Our study sampled a single site of the primary tumour, in a disease with a potentially high level of tumour heterogeneity8. The extent to which convergent evolutionary events are a common theme in ccRCC remains to be determined, but may indicate that critical genes will be represented across the tumour landscape for an individual mass. In general, the large sample size seemed to overcome the intrinsic challenges of studying a genetically complex disease, revealing rare variants at rates similar to what has been described previously3. The samples, taken from primary tumour specimens, were reflective of patients fit for either definitive or cytoreductive nephrectomy, whereas future work could explore the genomic landscape of metastatic lesions.

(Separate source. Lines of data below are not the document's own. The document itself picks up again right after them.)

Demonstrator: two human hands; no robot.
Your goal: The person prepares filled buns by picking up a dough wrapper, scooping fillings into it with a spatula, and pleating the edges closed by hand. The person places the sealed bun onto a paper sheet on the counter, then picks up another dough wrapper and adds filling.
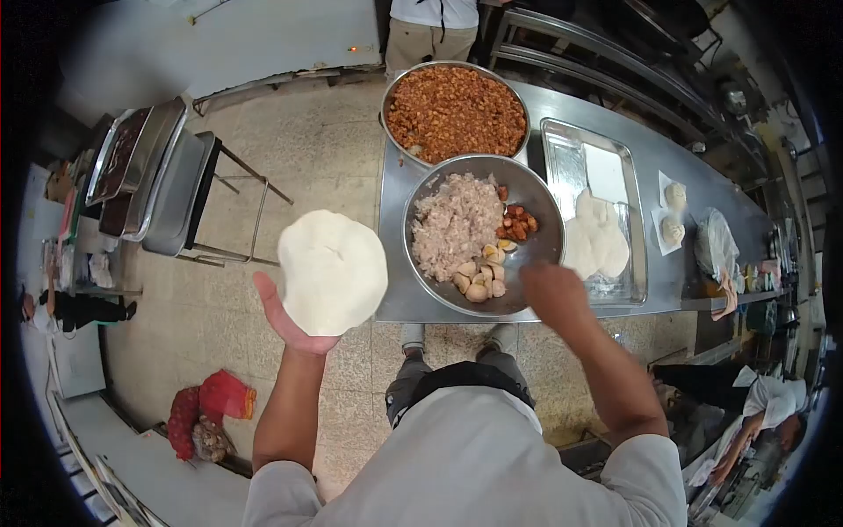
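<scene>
A flat round of pale dough (334, 270) lies on my left hand (290, 323), whose palm is under it and whose thumb shows at the left edge. My right hand (555, 297) is closed at the lower right rim of a metal bowl (537, 206); its fingertips point into the bowl, and anything between them is hidden. In the bowl are minced meat (455, 220), reddish-brown chunks (518, 223) and several pale, halved round pieces (480, 283). Beside my right hand, overlapping dough rounds (597, 241) lie in a metal tray (639, 211).
A large bowl of reddish filling (457, 112) stands behind on the steel table (395, 290). Two small dough pieces on paper (673, 233) and a plastic bag (717, 241) are to the right. One person (432, 35) stands across; others are at the sides.
</scene>
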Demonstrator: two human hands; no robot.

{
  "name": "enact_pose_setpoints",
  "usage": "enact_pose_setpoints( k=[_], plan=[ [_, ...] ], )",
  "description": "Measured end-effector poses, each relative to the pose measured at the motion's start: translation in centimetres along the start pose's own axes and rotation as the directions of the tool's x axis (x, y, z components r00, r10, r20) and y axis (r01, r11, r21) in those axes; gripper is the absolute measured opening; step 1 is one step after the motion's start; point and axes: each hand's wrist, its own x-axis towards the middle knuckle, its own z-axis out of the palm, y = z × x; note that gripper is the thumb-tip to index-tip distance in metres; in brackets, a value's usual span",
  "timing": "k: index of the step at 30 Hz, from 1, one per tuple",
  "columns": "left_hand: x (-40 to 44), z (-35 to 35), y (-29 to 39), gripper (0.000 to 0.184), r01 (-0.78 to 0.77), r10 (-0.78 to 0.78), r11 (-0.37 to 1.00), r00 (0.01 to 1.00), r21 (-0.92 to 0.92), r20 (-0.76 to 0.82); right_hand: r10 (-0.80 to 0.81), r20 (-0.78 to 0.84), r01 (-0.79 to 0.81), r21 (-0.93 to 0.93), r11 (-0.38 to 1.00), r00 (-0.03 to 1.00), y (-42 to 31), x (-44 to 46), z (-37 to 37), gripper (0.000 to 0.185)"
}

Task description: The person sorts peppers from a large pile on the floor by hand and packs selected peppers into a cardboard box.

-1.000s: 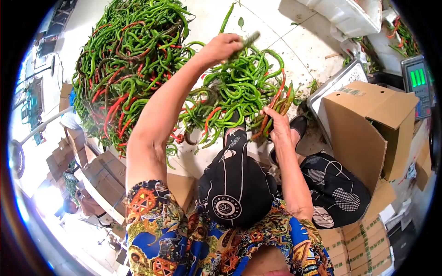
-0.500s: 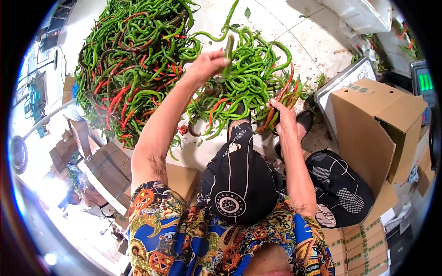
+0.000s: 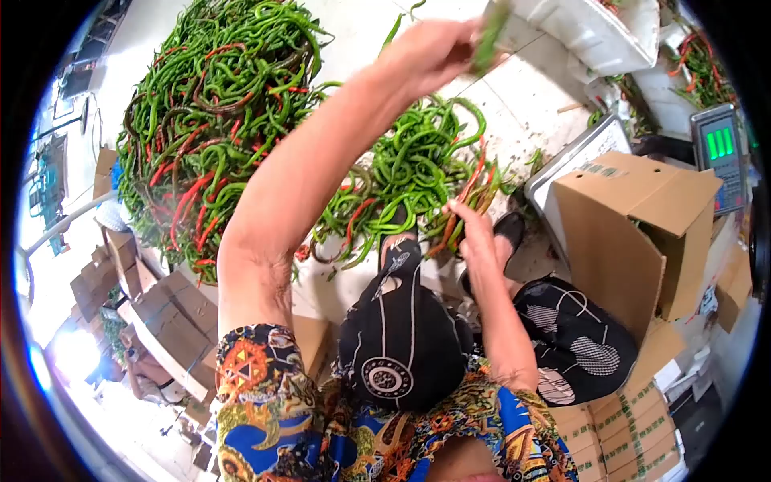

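My left hand (image 3: 438,52) is stretched out at the top of the head view, closed around a long green chili pepper (image 3: 491,36) that is smeared by motion. My right hand (image 3: 477,230), lower and nearer my foot, grips several reddish and dark chili peppers (image 3: 468,201); their lower ends are partly hidden by the fingers. Between the hands on the floor lies a smaller heap of curly green chili peppers (image 3: 418,153). To the left rises a large pile of mixed green and red chili peppers (image 3: 217,104).
An open cardboard box (image 3: 610,217) stands on the right, beside a metal scale platform (image 3: 554,173) and its lit display (image 3: 720,149). A white foam box (image 3: 610,36) is at the upper right. Stacked cartons (image 3: 634,434) are at the lower right, folded cardboard (image 3: 173,313) at the left.
My left hand has swung up and to the right, carrying the green chili pepper away from the smaller heap. My right hand keeps hold of its chili peppers; the view has shifted slightly.
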Motion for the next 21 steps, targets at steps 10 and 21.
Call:
enact_pose_setpoints(
  k=[10, 21],
  plan=[
    [-6.8, -13.2, -0.7, 0.024, -0.057, 0.426, 0.330, 0.900, 0.942, -0.095, -0.045, 0.046, 0.043, 0.037, 0.998, 0.998, -0.5, 0.3, -0.4, 0.019],
    [-17.3, -26.5, -13.4, 0.018, 0.314, 0.395, -0.193, 0.892, 0.930, -0.219, -0.021, 0.163, 0.018, 0.019, 1.000, 0.986, -1.6, -1.3, 1.2, 0.023]
  ],
)
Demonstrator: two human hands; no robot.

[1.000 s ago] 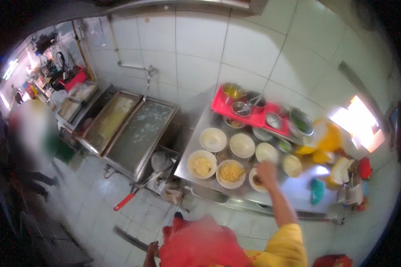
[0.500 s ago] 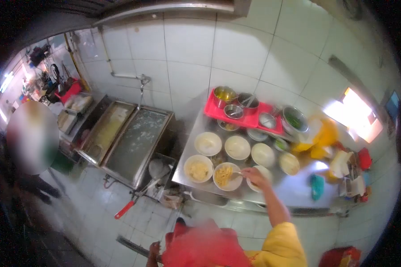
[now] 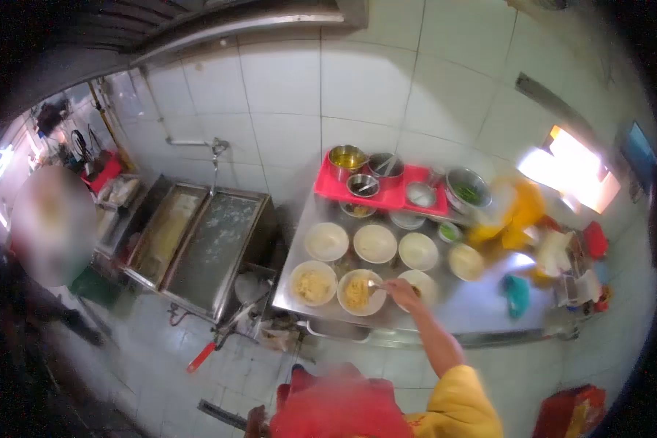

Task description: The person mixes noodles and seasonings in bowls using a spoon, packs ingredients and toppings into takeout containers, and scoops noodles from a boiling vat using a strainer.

Pathway and integrated analyses highlighted the importance of the well-known VHL/HIF pathway, the newly emerging chromatin remodelling/histone methylation pathway, and the PI(3)K/AKT pathway. The observation of chromatin modifier genes being frequently mutated in ccRCC strongly supports the model of nucleosome dynamics, providing a key function in renal tumorigenesis. Although the mechanistic details remain to be defined as to how such modulation promotes tumour formation, the data presented here revealed alterations in DNA methylation associated with SETD2 mutations. As an epigenetic process that can potently modify many transcriptional outputs, these mutational events have the potential to change the landscape of the tumour genome through altered expression of global sets of genes and genetic elements. Molecular correlates of patient survival further implicated PI(3)K/AKT as having a role in tumour progression, involving specific DNA methylation events. The PI(3)K/AKT pathway presents a strong therapeutic target in ccRCC, supporting the potential value of MTOR and/or related pathway inhibitor drugs for this cancer31,32.

Cross-platform molecular analyses indicated a correlation between worsened prognosis in patients with ccRCC and a metabolic shift involving increased dependence on the pentose phosphate shunt, decreased AMPK, decreased Krebs cycle activity, increased glutamine transport and fatty acid production. These findings are consistent with the isotopomer spectral analysis of a pair of VHL−/− clear cell kidney cancer cell lines, both of which were notably derived from patients with aggressive, metastatic disease, which revealed a dependence on reductive glutamine metabolism for lipid biosynthesis33. The metabolic shift identified in poor prognosis ccRCC remarkably mirrors the Warburg metabolic phenotype (increased glycolysis, decreased AMPK, glutamine-dependent lipogenesis) identified in type 2 papillary kidney cancer characterized by mutation of the Krebs cycle enzyme, fumarate hydratase33. Further studies to dissect out the role of the commonly mutated chromosome 3 chromatin remodelling genes, PBRM1, SETD2 and BAP1, in ccRCC tumorigenesis and their potential role in the metabolic remodelling associated with progression of this disease will hopefully provide the foundation for the development of effective forms of therapy for this disease.

Methods Summary

Specimens were obtained from patients, with appropriate consent from institutional review boards. Using a co-isolation protocol, DNA and RNA were purified. In total, 446 patients were assayed on at least one molecular profiling platform, which platforms included: (1) RNA sequencing, (2) DNA methylation arrays, (3) miRNA sequencing, (4) Affymetrix single nucleotide polymorphism (SNP) arrays, (5) exome sequencing, and (6) reverse phase protein arrays. As described above and in the Supplementary Methods, both single platform analyses and integrated cross-platform analyses were performed.